Unofficial Pytorch implementation of “EfficientTTS: An Efficient and High-Quality Text-to-Speech Architecture”(arXiv).
Disclaimer: Somebody mistakenly think I’m one of the authors. In fact, I am not even in the author list of this paper. I am just a TTS enthusiast. Some important information of the implementation is not presented by the paper. Some model parameters in current version is based on my understanding and exepriments, which may not be consistent with those used by the authors.

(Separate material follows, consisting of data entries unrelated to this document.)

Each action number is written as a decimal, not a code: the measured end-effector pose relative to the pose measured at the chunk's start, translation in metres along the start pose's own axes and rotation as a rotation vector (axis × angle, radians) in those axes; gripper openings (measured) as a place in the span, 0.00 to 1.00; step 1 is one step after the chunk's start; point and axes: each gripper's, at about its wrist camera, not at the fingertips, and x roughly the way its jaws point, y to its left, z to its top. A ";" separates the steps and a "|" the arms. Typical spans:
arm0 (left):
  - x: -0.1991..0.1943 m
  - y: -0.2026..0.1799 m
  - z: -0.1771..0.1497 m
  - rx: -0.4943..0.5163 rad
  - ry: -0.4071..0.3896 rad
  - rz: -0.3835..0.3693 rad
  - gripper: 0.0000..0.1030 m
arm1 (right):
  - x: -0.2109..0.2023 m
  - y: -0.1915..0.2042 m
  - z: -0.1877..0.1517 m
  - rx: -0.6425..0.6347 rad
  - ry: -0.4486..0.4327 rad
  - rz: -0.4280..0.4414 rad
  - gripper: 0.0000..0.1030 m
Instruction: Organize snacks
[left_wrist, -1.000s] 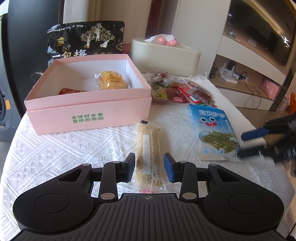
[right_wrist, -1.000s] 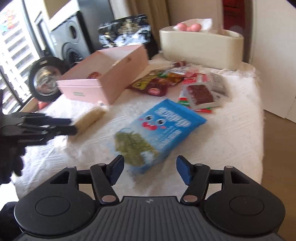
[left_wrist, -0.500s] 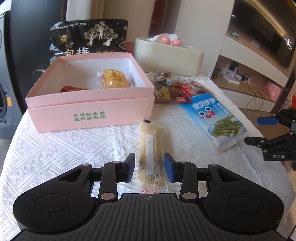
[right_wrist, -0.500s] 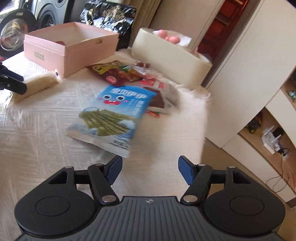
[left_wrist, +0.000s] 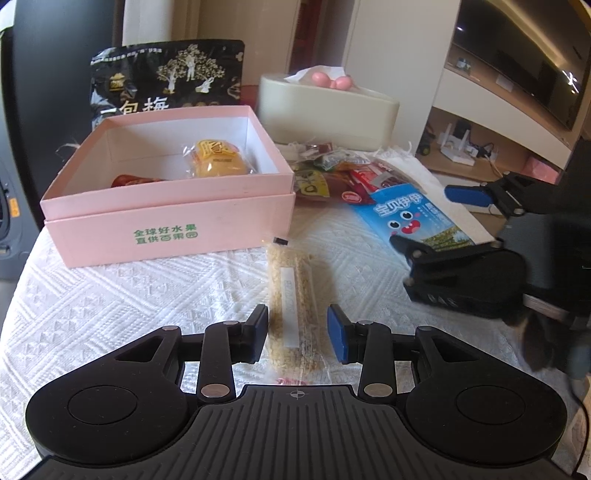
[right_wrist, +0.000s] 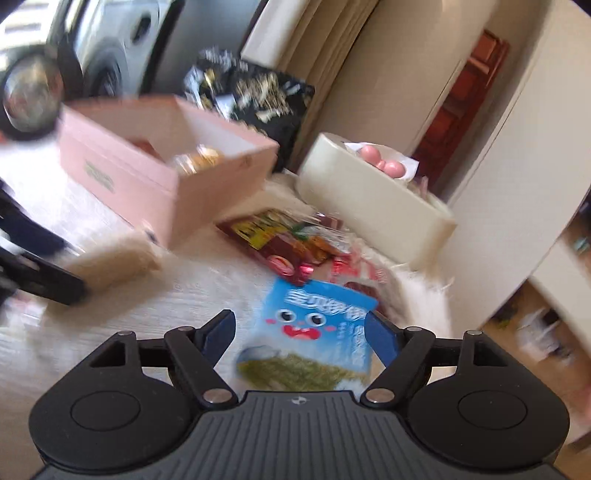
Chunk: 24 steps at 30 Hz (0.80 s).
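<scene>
White quilted cloth (left_wrist: 110, 295) covered the table where you worked, with a living room behind. Nearest you, your left gripper (left_wrist: 297, 334) sat low with its jaws spread either side of the grain bar (left_wrist: 295, 306); whether the pads touched the wrapper could not be told, but it looked lined up for a lengthwise pinch. Your right gripper (right_wrist: 301, 334) was likewise spread, straddling the blue snack bag (right_wrist: 314, 339), which lay flat and just beside the bar. That view was blurred. Farther off stood the pink box (left_wrist: 173, 229), open, already holding a yellow cake (left_wrist: 216, 160) and something red, so it was probably the destination. Beyond lay a heap of small packets (left_wrist: 332, 173), a cream container (left_wrist: 328, 107) and a black bag (left_wrist: 166, 77).
</scene>
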 end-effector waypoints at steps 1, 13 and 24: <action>0.000 0.001 0.000 -0.005 -0.001 0.000 0.38 | 0.004 -0.002 -0.002 0.008 0.004 -0.025 0.77; 0.007 -0.003 -0.003 -0.011 0.009 -0.021 0.38 | 0.027 -0.051 -0.021 0.365 0.128 0.174 0.87; 0.004 -0.001 0.001 -0.002 0.005 -0.002 0.38 | -0.018 -0.046 -0.026 0.361 0.102 0.431 0.84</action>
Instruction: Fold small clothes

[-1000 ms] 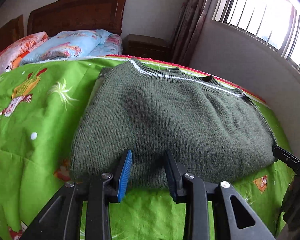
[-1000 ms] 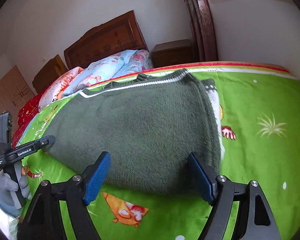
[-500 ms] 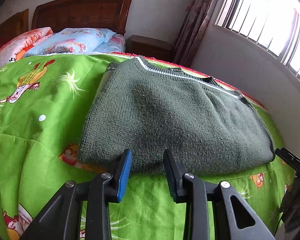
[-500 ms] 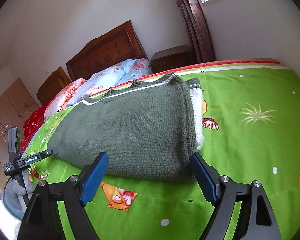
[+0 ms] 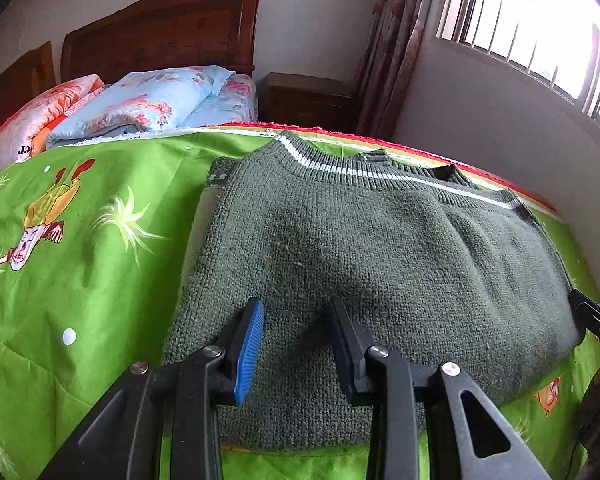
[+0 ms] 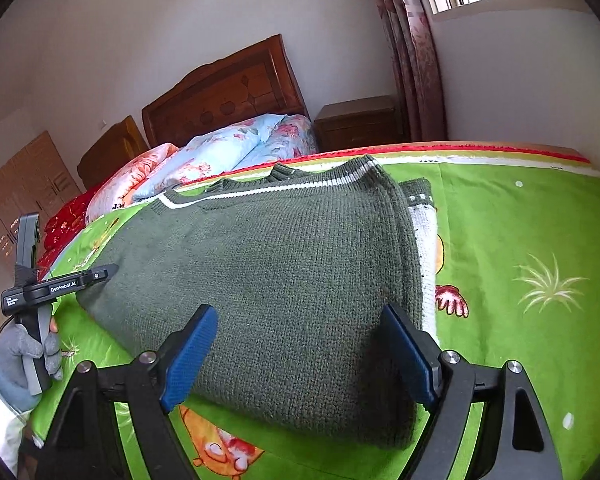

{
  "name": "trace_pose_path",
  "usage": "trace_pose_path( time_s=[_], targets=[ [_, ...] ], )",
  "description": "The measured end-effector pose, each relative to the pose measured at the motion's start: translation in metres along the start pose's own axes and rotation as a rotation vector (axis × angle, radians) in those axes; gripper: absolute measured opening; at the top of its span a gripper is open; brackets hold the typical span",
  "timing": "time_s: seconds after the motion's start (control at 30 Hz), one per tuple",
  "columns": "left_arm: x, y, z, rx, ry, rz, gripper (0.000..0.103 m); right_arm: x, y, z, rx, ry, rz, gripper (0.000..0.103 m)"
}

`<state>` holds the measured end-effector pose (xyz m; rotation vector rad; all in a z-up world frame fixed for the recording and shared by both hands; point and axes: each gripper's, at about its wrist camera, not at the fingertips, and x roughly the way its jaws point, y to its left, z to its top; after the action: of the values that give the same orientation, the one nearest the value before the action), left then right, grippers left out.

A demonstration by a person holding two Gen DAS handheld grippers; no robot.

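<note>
- The green knitted sweater [image 5: 380, 264] lies on the green cartoon-print bedspread [image 5: 80, 240], already doubled into a thick rectangle, its white-striped ribbed band [image 5: 364, 170] on the side toward the headboard [image 5: 160, 36].
- Judging by the chunky knit and stacked layers, the sweater is soft, floppy and fairly weighty for its size; the knit should give good friction against the pads, so slipping looks unlikely, but a thin pinch may lift only the top layer.
- The near folded edge of the sweater looks like the best place to take hold, with each pinch catching all layers at once, one toward each near corner.
- A paler layer [image 6: 424, 232] peeks out along the sweater's side in the right wrist view; a careless lift could drag it out of line.
- The left gripper [image 5: 296, 340] hovers over the sweater's near edge, jaws parted by a moderate gap and holding nothing.
- The right gripper [image 6: 296, 352] sits over the sweater's near corner, jaws spread wide, nothing between them.
- No basket, box or drawer for the sweater is in view; beyond it, only pillows [image 5: 148, 100] and a closed nightstand [image 6: 360, 122] show, its contents hidden.
</note>
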<state>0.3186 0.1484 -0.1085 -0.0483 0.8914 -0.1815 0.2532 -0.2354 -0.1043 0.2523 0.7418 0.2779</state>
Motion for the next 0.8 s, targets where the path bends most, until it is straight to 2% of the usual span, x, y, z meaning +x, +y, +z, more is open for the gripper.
trace_pose_path(
  time_s=[0.13, 0.7, 0.8],
  targets=[
    [-0.0004, -0.0041, -0.0015, 0.015, -0.008, 0.027, 0.034, -0.0002, -0.0006, -0.0011, 0.003, -0.007, 0.006, 0.103],
    [-0.0023, -0.0034, -0.0068, 0.06, -0.05, 0.01, 0.034, -0.0018, -0.004, -0.0011, 0.021, -0.023, 0.031, 0.103],
    [-0.0046, -0.0032, -0.0056, 0.059, -0.035, 0.008, 0.034, -0.0029, -0.0028, -0.0007, 0.026, -0.02, 0.026, 0.103]
  ],
)
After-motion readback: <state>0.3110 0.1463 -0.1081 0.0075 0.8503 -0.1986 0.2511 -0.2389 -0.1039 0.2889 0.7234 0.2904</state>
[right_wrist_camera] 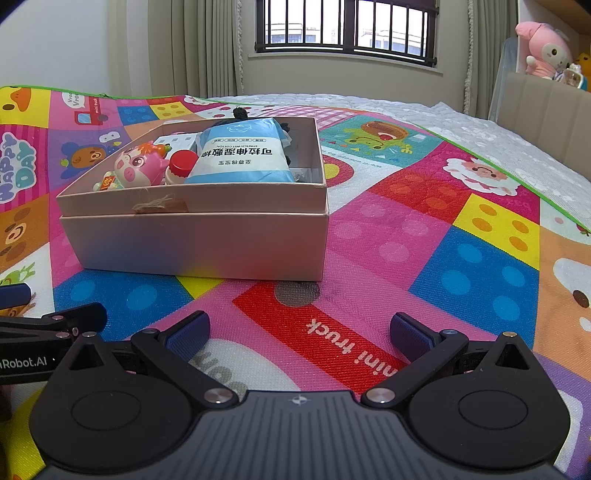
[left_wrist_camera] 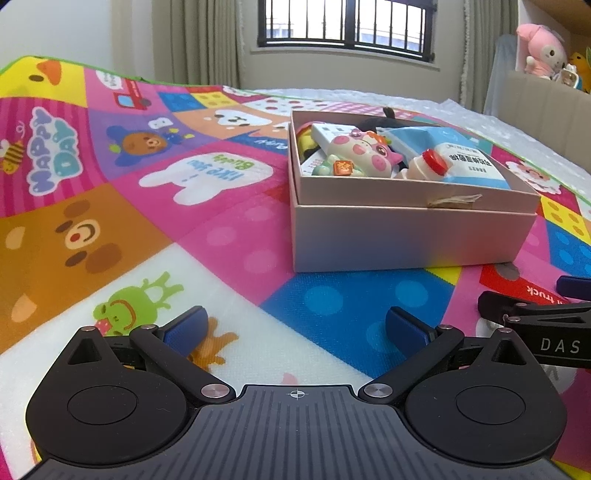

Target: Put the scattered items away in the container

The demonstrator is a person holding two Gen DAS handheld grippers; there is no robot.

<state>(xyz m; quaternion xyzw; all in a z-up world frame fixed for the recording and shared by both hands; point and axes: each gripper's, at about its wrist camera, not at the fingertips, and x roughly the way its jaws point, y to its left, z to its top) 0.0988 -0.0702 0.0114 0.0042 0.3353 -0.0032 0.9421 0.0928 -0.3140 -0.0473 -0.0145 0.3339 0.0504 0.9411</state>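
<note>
A pale pink cardboard box (left_wrist_camera: 406, 236) (right_wrist_camera: 199, 243) stands on the colourful play mat (left_wrist_camera: 147, 229) (right_wrist_camera: 443, 236). Inside lie a pink pig figure (left_wrist_camera: 365, 153) (right_wrist_camera: 138, 166), a small white bottle with a red cap (left_wrist_camera: 428, 164) (right_wrist_camera: 181, 166), a blue-and-white wipes pack (left_wrist_camera: 469, 162) (right_wrist_camera: 242, 155), a white carton (left_wrist_camera: 332, 134) and a dark item at the back. My left gripper (left_wrist_camera: 295, 328) hovers open and empty over the mat, short of the box. My right gripper (right_wrist_camera: 300, 332) is likewise open and empty, near the box's front right corner.
In the left wrist view the other gripper's fingers (left_wrist_camera: 532, 314) show at the right edge; in the right wrist view the left one's fingers (right_wrist_camera: 55, 321) show at the left. A white bedspread (right_wrist_camera: 498, 140), curtains, a barred window (right_wrist_camera: 347, 29) and plush toys (right_wrist_camera: 543, 48) lie beyond.
</note>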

2020/12/23: Mandarin Chinese Samples uploaded. The experiment setting is exactly the same with the LJSpeech example. A complete description of the usage will be soon uploaded.
2020/12/20: Using the HifiGAN finetuned with Tacotron2 GTA mel spectrograms can increase the quality of the generated samples, please see the newly generated-samples
- Implementation of EFTS-CNN + HifiGAN
Setup with virtualenv
$ cd tools $ make # If you want to use distributed training, please run following # command to install apex. $ make apex
Note: If you want to specify Python version, CUDA version or PyTorch version, please run for example:
$ make PYTHON=3.7 CUDA_VERSION=10.1 PYTORCH_VERSION=1.6
Please go to egs/lj folder, and see run.sh for example use.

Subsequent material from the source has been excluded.